* Problem requirements: Copy all lines of the listing that include the string "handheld".

------------

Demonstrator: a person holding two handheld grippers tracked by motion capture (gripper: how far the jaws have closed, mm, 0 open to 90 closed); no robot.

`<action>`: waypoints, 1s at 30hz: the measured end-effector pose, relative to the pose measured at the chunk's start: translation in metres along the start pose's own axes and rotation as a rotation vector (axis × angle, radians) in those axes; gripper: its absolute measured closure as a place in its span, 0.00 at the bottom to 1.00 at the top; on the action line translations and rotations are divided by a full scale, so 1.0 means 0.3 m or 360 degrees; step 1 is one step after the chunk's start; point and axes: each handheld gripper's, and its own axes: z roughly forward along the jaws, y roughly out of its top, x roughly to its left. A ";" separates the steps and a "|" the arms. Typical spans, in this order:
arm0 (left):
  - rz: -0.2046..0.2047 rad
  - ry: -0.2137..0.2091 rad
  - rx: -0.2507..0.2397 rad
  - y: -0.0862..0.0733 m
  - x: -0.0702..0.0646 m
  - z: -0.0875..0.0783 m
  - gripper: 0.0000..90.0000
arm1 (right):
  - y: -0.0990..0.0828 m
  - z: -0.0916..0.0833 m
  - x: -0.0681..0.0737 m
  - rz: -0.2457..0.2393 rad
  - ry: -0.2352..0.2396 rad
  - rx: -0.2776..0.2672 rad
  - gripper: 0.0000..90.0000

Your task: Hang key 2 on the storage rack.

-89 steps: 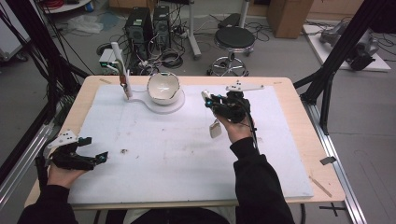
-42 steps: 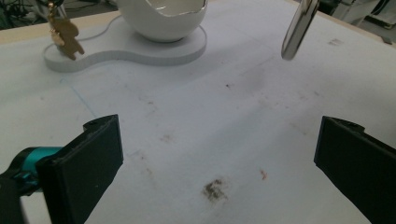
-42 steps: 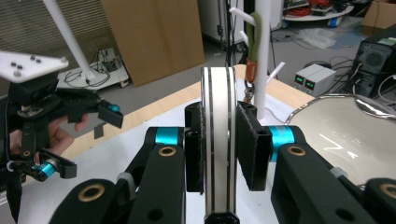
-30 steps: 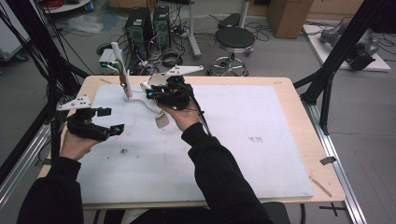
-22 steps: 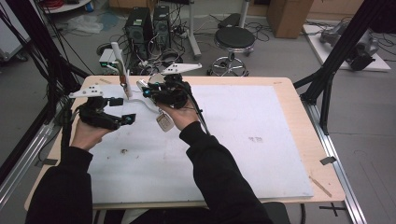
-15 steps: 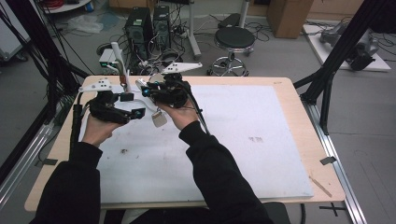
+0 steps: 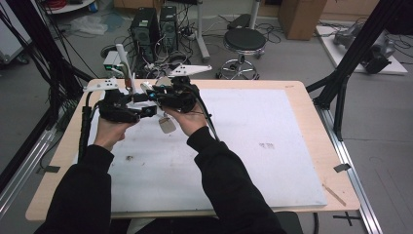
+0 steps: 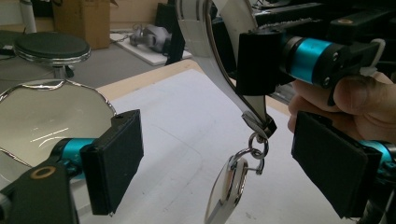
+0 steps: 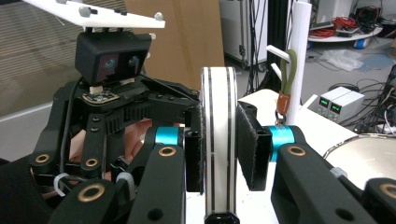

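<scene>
Lanyard strap (image 9: 218,140) is sitting clamped between your right gripper's (image 9: 218,149) pads, held up off the table (image 7: 272,146) near its far left corner. You are letting the metal clip (image 8: 258,126), the rings and the oval tag (image 8: 229,191) dangle below the grip, clear of the mat. Your left gripper (image 8: 217,163) is facing the right one, its jaws apart on either side of the rings and tag, and they have just been closing in, though the pads are not touching anything yet. The bowl (image 8: 42,116) is standing just behind your left gripper, and the white post (image 9: 299,56) with a small loop hanging on it is rising beyond that.

Judging by this, you are setting up a second grip, a handover or a steadying hold on the tag end. Next you are needing to centre the swinging tag between the left pads, then close fully while the right grip holds the strap taut.
</scene>
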 end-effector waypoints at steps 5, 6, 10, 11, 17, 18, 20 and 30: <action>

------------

* Written answer:
Demonstrator: a person holding two handheld grippers tracked by motion capture (gripper: how far the jaws have closed, mm, 0 open to 90 closed); no robot.
`<action>`: waypoints, 1s at 30hz: the measured end-effector pose, relative to the pose measured at the chunk's start: translation in metres along the start pose's own axes and rotation as a rotation vector (axis × angle, radians) in those axes; gripper: its absolute measured closure as a place in its span, 0.00 at the bottom to 1.00 at the top; on the action line translations and rotations are divided by a full scale, so 1.0 means 0.3 m or 360 degrees; step 1 is one step after the chunk's start; point and axes: each handheld gripper's, and its own axes: z roughly forward along the jaws, y roughly out of its top, x roughly to its left. A ";" separates the steps and a "|" the arms. Typical spans, in this order:

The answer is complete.